“The fifth wave arrives at a hospital which is bloodless”: Laurent Zieleskiewicz, anesthetist-resuscitator

“Two years after the start of the Covid-19 epidemic, I feel a double feeling of disappointment and worry. The fifth wave arrives on a hospital which is bloodless. Much of the nursing staff has quit and those who remain are extremely tired. Today, paradoxically, we can open fewer additional intensive care beds than in the first months of the crisis. We have the machines, but not the nurses. It is a statement of failure.

At the time, we shouted “Money for the hospital!” thinking that the Covid-19 would show the essential role of our establishments. Nearly twenty-four months later, we find ourselves even more fragile. The Ségur de la santé was supposed to improve the attractiveness of our businesses. The device is clearly insufficient.

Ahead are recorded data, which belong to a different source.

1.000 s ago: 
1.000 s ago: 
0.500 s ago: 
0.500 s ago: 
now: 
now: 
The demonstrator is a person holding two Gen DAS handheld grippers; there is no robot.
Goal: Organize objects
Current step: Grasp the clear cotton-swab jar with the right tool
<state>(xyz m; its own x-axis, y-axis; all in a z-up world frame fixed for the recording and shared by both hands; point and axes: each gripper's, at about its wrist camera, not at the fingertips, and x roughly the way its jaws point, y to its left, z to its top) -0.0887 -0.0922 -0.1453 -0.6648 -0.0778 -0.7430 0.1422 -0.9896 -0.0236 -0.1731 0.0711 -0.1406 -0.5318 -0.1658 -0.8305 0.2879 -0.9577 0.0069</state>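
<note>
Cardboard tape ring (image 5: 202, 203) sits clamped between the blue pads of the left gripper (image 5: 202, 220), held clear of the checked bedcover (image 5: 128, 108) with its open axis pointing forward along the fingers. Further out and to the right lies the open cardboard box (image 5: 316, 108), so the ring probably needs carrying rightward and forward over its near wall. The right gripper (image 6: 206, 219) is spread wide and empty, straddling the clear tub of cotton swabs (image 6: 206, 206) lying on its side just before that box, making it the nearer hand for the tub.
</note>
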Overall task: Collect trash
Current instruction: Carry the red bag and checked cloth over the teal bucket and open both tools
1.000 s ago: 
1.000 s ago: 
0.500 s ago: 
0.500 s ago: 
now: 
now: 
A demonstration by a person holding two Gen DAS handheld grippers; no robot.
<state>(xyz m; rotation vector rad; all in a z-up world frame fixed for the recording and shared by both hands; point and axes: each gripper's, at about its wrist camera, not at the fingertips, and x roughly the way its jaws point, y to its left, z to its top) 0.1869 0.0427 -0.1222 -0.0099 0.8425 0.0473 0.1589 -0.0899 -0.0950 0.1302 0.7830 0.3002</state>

“We cannot be asked to be a reservoir of beds in the event of a pandemic, to be the recourse for transplants, the severely traumatized, to train 100% of doctors in France and to be profitable. “

In our department at the North Hospital of Marseille, we opened five more beds, which corresponds to a 33% increase in our capacity. For now, this is still sufficient. We select patients, as we always do in intensive care, according to the individual benefit in the face of very invasive techniques and avoiding any relentless treatment, but we are not sorting out because there is only one left. a square.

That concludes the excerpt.